Lakukan penelusuran merek terlebih dahulu, gunakan nama yang unik, dan pastikan produk didaftarkan pada Kelas 29 yang sesuai.
4. Siapa yang dapat mengajukan pendaftaran merek Kelas 29?
Produsen, distributor, importir, eksportir, pelaku UMKM, maupun perusahaan yang memproduksi atau memperdagangkan produk makanan dalam Kelas 29.
5. Produk apa saja yang termasuk dalam Kelas 29?
Contohnya meliputi daging, ikan, makanan laut olahan, telur, susu, keju, yoghurt, mentega, minyak makan, buah olahan, sayuran olahan, tahu, tempe, dan makanan olahan lainnya.
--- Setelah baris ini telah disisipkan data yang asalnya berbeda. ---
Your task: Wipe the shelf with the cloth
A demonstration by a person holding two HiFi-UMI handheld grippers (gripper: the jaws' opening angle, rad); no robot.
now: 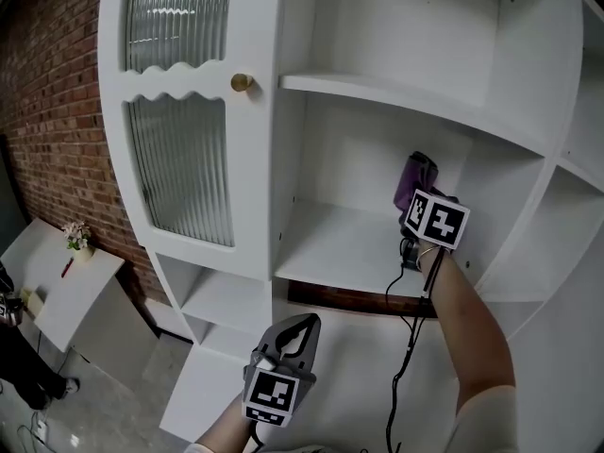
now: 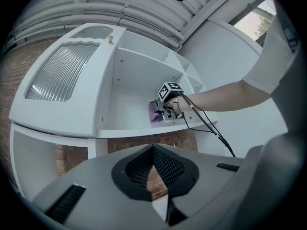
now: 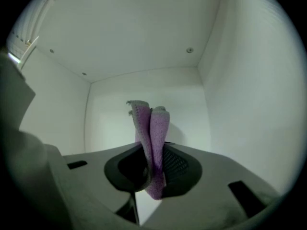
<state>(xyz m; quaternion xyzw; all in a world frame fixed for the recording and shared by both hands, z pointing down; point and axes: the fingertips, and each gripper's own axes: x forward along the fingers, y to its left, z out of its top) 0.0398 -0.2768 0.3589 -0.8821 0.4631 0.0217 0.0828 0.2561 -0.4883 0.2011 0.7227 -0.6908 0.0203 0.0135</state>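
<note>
One cabinet (image 1: 264, 149): white and smooth, filling most of the head view, with open compartments at centre and right.
Shelf (image 1: 344, 243): flat white board at the centre of the head view, flooring the middle compartment; bare white walls rise around it.
Door (image 1: 179, 159): upper left, ribbed glass in a white frame with a wavy rail and a round brass knob (image 1: 243, 83).
Brick wall (image 1: 52, 92): rough red brick at the far left, also showing through a gap below the shelf.
Floor (image 1: 104, 399): pale grey, lower left.
Counter (image 1: 61, 291): small white top at the left edge, carrying a little flowering plant (image 1: 75, 236).
Cloth (image 1: 416, 179): purple with a nubbly weave, folded into an upright strip at the right back of the middle compartment; I cannot tell whether it touches the shelf.
Right gripper (image 3: 152, 153): grey, mesh-padded jaws clamped on the cloth's lower end.
Left gripper (image 1: 307, 326): bottom centre, below the shelf, jaws closed with nothing between them.
Cable (image 1: 404, 347): thin and black, hanging from the right gripper.
Marker cubes (image 1: 436, 220): white faces with black square patterns.
</note>
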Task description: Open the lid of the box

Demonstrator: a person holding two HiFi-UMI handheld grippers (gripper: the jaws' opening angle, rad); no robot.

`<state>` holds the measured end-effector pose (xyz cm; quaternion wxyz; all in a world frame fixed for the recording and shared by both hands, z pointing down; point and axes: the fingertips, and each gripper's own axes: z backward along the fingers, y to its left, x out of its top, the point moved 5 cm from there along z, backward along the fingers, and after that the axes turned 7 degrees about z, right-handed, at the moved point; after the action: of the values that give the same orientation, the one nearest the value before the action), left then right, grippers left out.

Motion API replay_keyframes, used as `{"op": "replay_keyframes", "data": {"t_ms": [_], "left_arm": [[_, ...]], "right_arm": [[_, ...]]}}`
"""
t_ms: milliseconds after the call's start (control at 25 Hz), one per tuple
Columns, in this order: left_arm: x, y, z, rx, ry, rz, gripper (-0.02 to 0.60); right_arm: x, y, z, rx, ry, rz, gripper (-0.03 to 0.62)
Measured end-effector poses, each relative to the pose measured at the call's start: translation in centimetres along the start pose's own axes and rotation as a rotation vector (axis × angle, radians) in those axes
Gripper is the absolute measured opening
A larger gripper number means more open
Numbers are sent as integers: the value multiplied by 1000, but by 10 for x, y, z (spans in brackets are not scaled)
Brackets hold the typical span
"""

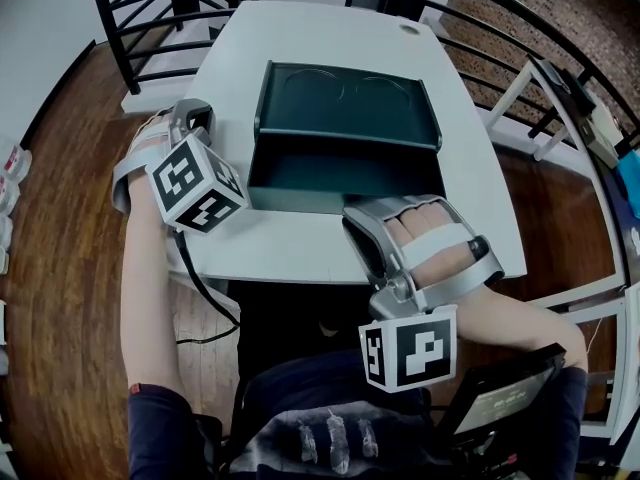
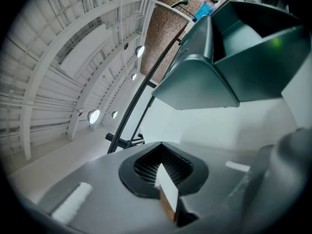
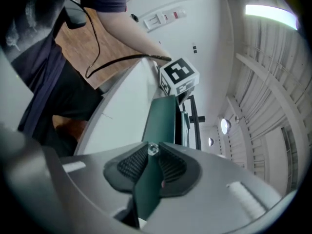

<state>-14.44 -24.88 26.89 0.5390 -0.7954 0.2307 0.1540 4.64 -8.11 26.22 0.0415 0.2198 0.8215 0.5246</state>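
Note:
A dark green box [image 1: 345,103] sits on the white table [image 1: 290,248]. Its back half has a flat top with two embossed circles. Its front half [image 1: 340,168] shows as a hollow tray. My right gripper [image 1: 358,218] is at the box's front right corner. In the right gripper view its jaws [image 3: 152,167] are shut on a thin green panel [image 3: 163,121] of the box, with a small clear stud at the pads. My left gripper [image 1: 192,113] hovers by the table's left edge, apart from the box [image 2: 219,67]. A white, brown-edged slab stands between the left pads [image 2: 146,167]; what it is I cannot tell.
A black curved railing [image 1: 150,28] rings the table's far side over a wooden floor [image 1: 60,218]. A black cable [image 1: 205,293] hangs from the left gripper. A dark screen [image 1: 500,398] sits near my right elbow, and a white frame [image 1: 560,118] stands at the right.

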Motion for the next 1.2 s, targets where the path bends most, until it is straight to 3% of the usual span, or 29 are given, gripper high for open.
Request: {"op": "replay_keyframes", "data": {"t_ms": [400, 640, 1200], "left_arm": [[-10, 8, -8, 10, 25, 13, 17], [-13, 10, -10, 11, 28, 17, 17], [-15, 8, -12, 10, 28, 18, 17]], "right_arm": [[10, 7, 14, 39, -9, 33, 71], [26, 12, 25, 78, -89, -5, 71], [24, 17, 27, 67, -49, 24, 71]]}}
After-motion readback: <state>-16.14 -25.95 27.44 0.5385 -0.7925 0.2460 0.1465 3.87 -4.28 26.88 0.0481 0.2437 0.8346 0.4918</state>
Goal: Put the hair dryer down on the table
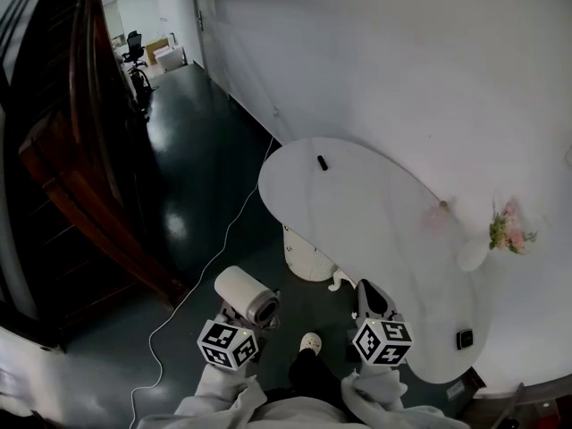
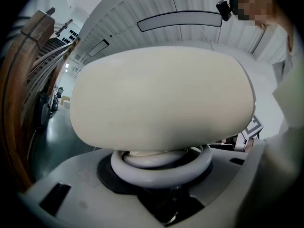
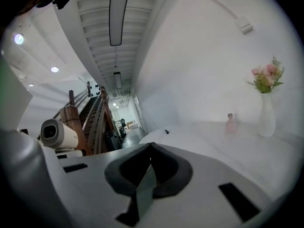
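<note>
1. Left gripper (image 2: 160, 174): grey moulded shell. The jaws are closed on the hair dryer (image 1: 247, 294), gripping it just under its barrel.
2. Hair dryer: a matte cream barrel, a rounded cylinder with a grey ring at its neck and a grey end face. It is held in the air over the floor (image 1: 192, 181), at 11 o'clock from the person. It is off the table (image 1: 375, 231) and clear of its near-left edge.
3. Right gripper (image 3: 151, 151): same shell, with dark pads. The jaws are pressed together to a point with nothing between them. It sits at 1 o'clock, by the table's near edge.
4. Floor: dark, glossy and reflective. A thin white cord (image 1: 217, 253) trails across it from 12 to 10 o'clock.
5. Table: smooth matt white top with a rounded, bean-like outline, running from 12 to 2 o'clock. A ribbed white round object (image 1: 307, 257) stands below its near-left edge.
6. On the table:
   - square black item (image 1: 464, 338) at 3 o'clock, on the near edge
   - white vase (image 1: 474, 253) with pink flowers (image 1: 508, 228) at 2 o'clock
   - small pink bottle (image 1: 439, 214), near the vase
   - small black object (image 1: 322, 162) at 12 o'clock, at the far end
7. Wall (image 1: 402, 70): plain white, running behind the table.
8. Staircase (image 1: 76, 150): dark reddish wood, at 10 o'clock.
</note>
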A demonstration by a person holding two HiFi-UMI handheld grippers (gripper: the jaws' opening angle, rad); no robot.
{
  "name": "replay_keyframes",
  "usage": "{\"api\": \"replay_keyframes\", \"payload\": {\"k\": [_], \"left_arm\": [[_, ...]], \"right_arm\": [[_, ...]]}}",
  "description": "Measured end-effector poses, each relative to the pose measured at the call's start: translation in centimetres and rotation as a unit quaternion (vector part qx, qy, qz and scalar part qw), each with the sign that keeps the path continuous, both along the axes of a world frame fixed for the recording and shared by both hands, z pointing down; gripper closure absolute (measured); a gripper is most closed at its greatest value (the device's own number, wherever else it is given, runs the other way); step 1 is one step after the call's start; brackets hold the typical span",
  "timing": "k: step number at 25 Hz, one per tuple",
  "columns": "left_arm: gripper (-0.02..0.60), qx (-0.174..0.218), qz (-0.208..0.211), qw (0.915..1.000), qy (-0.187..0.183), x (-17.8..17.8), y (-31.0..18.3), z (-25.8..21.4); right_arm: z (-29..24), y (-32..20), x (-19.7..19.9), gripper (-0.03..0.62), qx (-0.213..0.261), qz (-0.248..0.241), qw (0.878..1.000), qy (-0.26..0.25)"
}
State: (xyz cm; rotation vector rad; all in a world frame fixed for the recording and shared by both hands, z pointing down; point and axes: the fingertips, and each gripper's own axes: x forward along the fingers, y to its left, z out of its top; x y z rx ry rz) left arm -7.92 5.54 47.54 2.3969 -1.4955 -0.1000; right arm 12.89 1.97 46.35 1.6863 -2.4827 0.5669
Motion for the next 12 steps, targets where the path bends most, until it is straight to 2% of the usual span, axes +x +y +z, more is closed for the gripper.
{"api": "replay_keyframes", "payload": {"k": [12], "left_arm": [[0.373,-0.011,-0.020,0.9997,0.001,0.2,-9.6,0.7]], "right_arm": [[0.8,-9.8,1.3,0.545,-0.007,-0.003,1.000,0.007]]}}
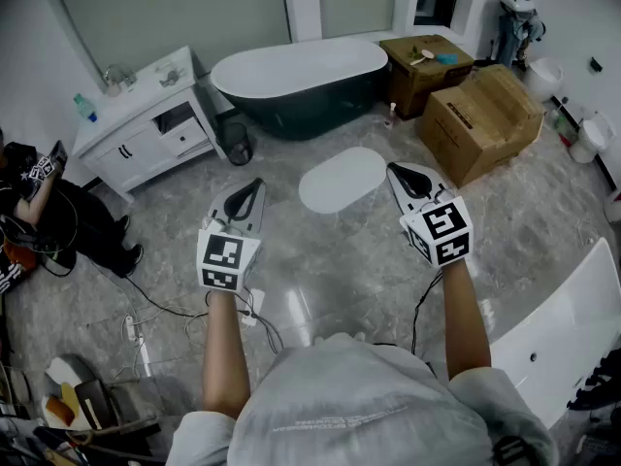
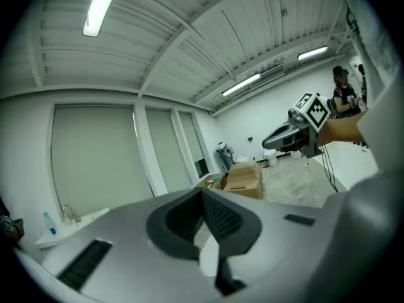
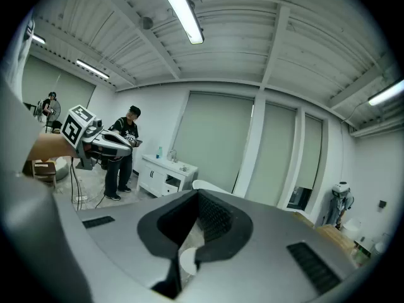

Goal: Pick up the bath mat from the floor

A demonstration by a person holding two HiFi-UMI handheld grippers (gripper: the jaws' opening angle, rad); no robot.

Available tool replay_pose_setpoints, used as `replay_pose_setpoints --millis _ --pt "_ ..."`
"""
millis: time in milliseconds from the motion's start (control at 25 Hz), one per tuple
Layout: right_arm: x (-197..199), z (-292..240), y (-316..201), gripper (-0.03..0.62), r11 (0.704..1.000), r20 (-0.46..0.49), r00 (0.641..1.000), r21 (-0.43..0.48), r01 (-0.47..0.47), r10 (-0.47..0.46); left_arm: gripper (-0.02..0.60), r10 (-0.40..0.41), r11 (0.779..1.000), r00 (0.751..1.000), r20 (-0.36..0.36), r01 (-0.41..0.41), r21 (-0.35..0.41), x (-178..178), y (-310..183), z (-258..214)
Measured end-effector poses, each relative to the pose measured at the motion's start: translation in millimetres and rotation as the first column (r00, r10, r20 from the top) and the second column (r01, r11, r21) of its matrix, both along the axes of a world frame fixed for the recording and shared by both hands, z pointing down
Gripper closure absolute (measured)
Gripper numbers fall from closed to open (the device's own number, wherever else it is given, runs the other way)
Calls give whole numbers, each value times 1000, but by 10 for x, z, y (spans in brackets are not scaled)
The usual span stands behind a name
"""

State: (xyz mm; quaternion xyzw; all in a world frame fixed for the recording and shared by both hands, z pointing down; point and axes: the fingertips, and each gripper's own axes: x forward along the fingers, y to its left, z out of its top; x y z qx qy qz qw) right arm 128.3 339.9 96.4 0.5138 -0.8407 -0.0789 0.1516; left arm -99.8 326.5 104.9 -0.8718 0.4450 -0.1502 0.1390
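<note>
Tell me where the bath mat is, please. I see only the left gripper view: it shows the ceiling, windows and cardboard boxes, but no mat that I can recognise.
Observer: In the head view the bath mat, white and oval, lies flat on the grey floor in front of the bathtub.
Operator: Does any gripper touch it?
Observer: No. The left gripper and the right gripper are held above the floor, with the mat between them in the picture.
Operator: Is something lying on the mat?
Observer: Nothing is on it. The nearest cardboard box stands apart, to its right.
</note>
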Motion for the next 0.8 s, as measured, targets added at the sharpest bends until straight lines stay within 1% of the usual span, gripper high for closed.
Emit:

6. Apa saja dokumen yang diperlukan untuk mendaftarkan merek?
Umumnya diperlukan identitas pemohon, label atau logo merek, tanda tangan pemohon, serta daftar produk yang akan didaftarkan sesuai klasifikasi DJKI.
7. Berapa lama bukti pengajuan merek diterbitkan?
Apabila dokumen lengkap dan permohonan berhasil diajukan, bukti penerimaan permohonan umumnya dapat diperoleh sekitar 1 hari kerja. Proses hingga sertifikat mengikuti tahapan resmi DJKI.
8. Apakah NIB atau izin usaha sudah melindungi nama merek?
Belum. NIB, PT, CV, maupun izin usaha tidak memberikan hak eksklusif atas nama merek. Perlindungan hukum diperoleh melalui pendaftaran resmi di DJKI.
9. Apa manfaat menggunakan jasa pendaftaran merek?
Jasa profesional membantu pengecekan merek, analisis kelas, penyusunan spesifikasi produk, kelengkapan dokumen, serta meminimalkan risiko penolakan.
10. Mengapa memilih PERMATAMAS untuk mengurus pendaftaran merek?
PERMATAMAS memberikan pendampingan profesional mulai dari konsultasi, pengecekan merek, analisis Kelas 29, penyusunan dokumen, hingga pengajuan resmi ke DJKI sehingga proses menjadi lebih mudah, aman, dan sesuai prosedur.